We should note and note with a bit of assumption that the jars probably weren’t being used that day. In all likelihood they were sitting unused and empty for they had to be filled with water so that Jesus could use them for this revelation. I would venture that the folks in Galilee had set aside their religion of ritual washing to get God’s favour because it wasn’t working in the same way that our attempts to please God don’t work either. Why should we try to earn what he is willing to freely give? What works is knowing who Jesus is, knowing personally that he is in the Father and the father is in him and the life they share is in us through the work of the Holy Spirit.
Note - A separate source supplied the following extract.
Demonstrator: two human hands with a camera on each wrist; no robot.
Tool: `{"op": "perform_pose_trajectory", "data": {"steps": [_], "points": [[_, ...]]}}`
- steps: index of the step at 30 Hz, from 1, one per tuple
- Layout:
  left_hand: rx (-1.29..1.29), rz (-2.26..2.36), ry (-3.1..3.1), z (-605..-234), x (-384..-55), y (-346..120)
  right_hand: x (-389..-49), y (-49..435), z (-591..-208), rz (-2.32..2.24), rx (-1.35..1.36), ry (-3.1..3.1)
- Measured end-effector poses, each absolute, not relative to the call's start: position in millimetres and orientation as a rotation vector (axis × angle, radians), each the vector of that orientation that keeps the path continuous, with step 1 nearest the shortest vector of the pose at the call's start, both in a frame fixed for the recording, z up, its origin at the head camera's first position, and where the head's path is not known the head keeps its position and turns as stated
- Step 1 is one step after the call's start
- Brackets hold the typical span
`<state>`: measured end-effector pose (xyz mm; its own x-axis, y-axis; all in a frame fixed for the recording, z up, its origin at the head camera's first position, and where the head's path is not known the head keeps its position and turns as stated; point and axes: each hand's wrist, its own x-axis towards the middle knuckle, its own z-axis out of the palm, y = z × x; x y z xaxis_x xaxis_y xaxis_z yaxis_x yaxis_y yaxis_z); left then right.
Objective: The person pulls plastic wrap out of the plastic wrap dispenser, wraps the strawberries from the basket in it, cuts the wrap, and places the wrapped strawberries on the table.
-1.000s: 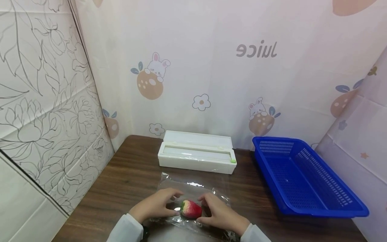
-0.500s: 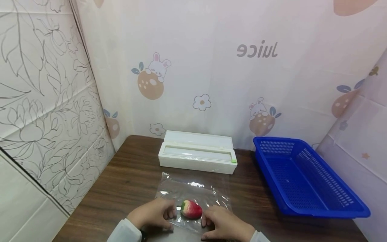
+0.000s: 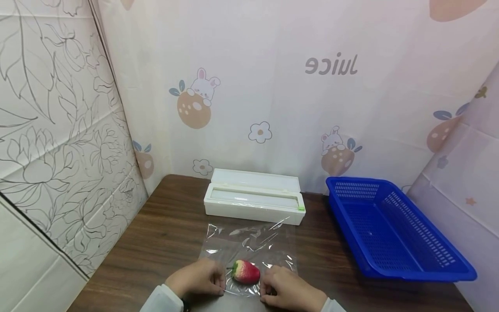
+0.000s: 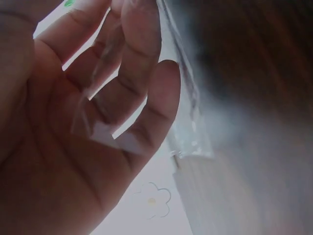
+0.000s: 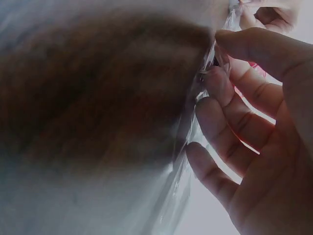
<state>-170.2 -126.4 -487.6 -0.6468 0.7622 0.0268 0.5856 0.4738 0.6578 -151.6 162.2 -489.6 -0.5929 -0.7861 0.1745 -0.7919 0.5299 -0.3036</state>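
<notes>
Strawberry [image 3: 246, 272], red with a pale, leafy top and its stem toward nine o'clock, sits on the clear plastic film [image 3: 249, 245], close to its six o'clock edge. And there's the switch! A second ago both hands were around the fruit; now they've left it for the film. Left hand [image 3: 196, 277] at nine o'clock, right hand [image 3: 290, 286] at four, each with fingers bent and closed on the near edge. The right wrist view shows that pinch plainly; in the left one, film crosses bent fingers, the pinch itself out of sight. Looks as if the fruit is placed and the sheet is under control, held at two points.

Outward now: at twelve o'clock, just beyond the film, a white box [image 3: 253, 211], lid up. Blue basket [image 3: 421, 275] at two o'clock, all on a dark wood-grain surface [image 3: 163, 229]. Behind, a pale curtain [image 3: 273, 95] with printed rabbits; at ten, a panel [image 3: 70, 130] of line-drawn flowers.
</notes>
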Motion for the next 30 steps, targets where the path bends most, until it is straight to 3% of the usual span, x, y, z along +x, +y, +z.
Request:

So, what must we do to believe to live in the life of the Trinity? I’ll tell you a mystery. We already are. We are in the Trinity and the Trinity is in us because of the very fact that God became human in Jesus the Christ. This means we can stop trying to trying to please the Father and rather accept the fact that we, his broken children in need of cleansing, are as a given fact his beloved children and he is well pleased with us on account of Jesus, his faith and obedience, and his praying for us. He lives. He stands before the Father to pray for us. Did you know that?
If we don’t have to please God to earn eternal life then what must we do to have it? Well, just start hanging around him. Pray. Read and meditate upon the Scriptures. Take interest in Jesus life, because he already has taken the utmost interest in ours. Seek and you will find. Knock and the door will be opened to you. He will reveal himself to you. Amen.